Now can I define my way out of this? No. Let's say we wanted to define a literal_getproperty:
using ZygoteRules
ZygoteRules.@adjoint function ZygoteRules.literal_getproperty(A::ArrayPartition, ::Val{:x})
function literal_ArrayPartition_x_adjoint(d)
@show d
ArrayPartition(d)
end
A.x,literal_ArrayPartition_x_adjoint
endIf we then run the function that worked:
function f(ap)
sum(ArrayPartition(ap.x[1],ap.x[2]))
endwe'll notice that we get an error. The reason is because the ap.x[2] call causes only the second value in the tuple to be used, and so the @show d shows d = (nothing, [1.0, 1.0]) and it errors because the ArrayPartition is malformed. Again, nothing is giving not enough information for the user to correct this! I can manually correct for it by using the forward pass value:
ZygoteRules.@adjoint function ZygoteRules.literal_getproperty(A::ArrayPartition, ::Val{:x})
function literal_ArrayPartition_x_adjoint(d)
(ArrayPartition((isnothing(d[i]) ? zero(A.x[i]) : d[i] for i in 1:length(d))...),)
end
A.x,literal_ArrayPartition_x_adjoint
endand tada it's handled correctly now.
function f(ap)
ap.x[2][1] + ap.x[2][2]
end
ap = ArrayPartition([0.0, 0.0],[0.0, 0.0])

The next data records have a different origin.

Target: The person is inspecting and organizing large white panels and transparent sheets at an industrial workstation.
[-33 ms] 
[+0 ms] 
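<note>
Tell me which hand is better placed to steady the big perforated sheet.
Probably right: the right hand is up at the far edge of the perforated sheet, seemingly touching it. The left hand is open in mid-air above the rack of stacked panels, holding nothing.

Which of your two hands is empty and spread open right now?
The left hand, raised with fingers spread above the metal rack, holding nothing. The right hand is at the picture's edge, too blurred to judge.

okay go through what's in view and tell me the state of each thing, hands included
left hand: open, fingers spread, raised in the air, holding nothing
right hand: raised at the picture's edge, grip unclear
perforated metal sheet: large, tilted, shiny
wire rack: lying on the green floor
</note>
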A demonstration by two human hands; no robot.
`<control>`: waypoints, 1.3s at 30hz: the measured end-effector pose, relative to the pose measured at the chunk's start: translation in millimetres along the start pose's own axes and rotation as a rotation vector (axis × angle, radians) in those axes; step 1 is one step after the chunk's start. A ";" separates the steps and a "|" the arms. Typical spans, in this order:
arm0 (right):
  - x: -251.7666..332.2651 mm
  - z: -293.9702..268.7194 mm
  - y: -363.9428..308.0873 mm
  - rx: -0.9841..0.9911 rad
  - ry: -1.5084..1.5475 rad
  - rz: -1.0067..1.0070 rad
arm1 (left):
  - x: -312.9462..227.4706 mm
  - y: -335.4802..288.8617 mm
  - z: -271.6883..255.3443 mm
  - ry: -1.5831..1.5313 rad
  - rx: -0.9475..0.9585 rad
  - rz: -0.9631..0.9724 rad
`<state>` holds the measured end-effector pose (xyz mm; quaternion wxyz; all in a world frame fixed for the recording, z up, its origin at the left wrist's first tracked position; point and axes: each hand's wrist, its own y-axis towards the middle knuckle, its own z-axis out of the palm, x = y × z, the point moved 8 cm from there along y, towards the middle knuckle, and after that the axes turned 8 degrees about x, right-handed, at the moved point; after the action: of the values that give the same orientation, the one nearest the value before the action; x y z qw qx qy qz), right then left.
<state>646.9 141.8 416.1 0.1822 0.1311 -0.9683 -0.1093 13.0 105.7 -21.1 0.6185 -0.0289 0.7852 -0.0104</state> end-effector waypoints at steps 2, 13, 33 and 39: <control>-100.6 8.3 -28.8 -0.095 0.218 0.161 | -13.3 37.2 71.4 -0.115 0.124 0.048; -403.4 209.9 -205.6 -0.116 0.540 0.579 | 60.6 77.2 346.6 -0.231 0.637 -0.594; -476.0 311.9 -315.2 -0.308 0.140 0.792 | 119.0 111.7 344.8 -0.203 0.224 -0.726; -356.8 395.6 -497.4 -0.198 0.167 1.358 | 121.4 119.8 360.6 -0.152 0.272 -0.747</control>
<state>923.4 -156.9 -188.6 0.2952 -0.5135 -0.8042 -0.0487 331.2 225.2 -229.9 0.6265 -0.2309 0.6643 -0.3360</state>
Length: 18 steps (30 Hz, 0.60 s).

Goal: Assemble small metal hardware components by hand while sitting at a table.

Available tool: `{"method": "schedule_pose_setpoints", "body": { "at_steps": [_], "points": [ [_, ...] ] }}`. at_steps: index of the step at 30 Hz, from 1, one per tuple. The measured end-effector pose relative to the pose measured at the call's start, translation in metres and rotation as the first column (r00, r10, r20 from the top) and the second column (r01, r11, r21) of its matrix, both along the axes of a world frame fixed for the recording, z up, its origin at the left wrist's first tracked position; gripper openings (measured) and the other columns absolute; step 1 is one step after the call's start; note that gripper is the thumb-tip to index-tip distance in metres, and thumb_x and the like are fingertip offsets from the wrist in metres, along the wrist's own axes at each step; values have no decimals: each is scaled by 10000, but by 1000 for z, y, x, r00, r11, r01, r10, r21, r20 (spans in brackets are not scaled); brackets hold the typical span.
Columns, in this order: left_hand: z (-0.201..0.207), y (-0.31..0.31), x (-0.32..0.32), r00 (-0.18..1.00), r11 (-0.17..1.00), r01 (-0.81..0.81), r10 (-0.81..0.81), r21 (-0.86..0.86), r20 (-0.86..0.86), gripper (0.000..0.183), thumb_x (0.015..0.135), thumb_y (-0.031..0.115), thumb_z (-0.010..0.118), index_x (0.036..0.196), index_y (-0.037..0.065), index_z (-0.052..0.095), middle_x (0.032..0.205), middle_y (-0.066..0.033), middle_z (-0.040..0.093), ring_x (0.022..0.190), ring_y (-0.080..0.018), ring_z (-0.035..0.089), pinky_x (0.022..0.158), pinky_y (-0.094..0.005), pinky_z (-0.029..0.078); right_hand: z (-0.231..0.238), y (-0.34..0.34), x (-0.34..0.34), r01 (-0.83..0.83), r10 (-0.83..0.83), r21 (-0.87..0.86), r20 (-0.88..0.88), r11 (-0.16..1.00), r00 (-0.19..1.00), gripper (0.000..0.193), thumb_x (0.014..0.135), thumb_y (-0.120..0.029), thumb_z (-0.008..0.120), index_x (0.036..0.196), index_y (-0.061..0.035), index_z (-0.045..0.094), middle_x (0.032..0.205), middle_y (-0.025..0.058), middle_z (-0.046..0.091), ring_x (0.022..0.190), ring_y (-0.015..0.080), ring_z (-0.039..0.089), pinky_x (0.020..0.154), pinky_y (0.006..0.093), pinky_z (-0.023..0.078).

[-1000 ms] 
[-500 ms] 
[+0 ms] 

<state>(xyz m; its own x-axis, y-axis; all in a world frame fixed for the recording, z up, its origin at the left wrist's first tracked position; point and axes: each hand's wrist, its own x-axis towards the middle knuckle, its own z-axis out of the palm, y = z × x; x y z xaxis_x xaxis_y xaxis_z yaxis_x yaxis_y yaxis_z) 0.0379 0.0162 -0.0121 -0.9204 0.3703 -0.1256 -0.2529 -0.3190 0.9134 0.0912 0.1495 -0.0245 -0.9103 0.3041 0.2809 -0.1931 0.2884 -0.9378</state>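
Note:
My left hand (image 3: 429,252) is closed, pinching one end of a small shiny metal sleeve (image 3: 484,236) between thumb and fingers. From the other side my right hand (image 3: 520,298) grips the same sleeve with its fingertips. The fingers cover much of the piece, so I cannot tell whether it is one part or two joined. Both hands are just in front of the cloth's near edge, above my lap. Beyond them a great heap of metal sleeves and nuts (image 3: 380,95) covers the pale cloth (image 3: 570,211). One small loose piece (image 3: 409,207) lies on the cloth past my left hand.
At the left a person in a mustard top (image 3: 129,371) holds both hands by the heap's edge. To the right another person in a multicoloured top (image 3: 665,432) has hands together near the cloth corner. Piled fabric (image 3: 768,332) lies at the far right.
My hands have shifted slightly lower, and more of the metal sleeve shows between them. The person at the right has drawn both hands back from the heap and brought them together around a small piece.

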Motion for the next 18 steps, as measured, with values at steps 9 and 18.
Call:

Zygote.gradient(f,ap) # ArrayPartition([0.0, 0.0],[1.0, 1.0])So moral of the story, using nothing there is just wrong and if this is fixed, a lot of getproperty fallback definitions will have a much better chance of working. As a reference, here it's an array type but #510 's definition was constrained to only work on single partial dual numbers, and if you try to alleviate the issue you'll see it's this same issue of having to handle nothing in odd ways. Somehow this should really be a zero.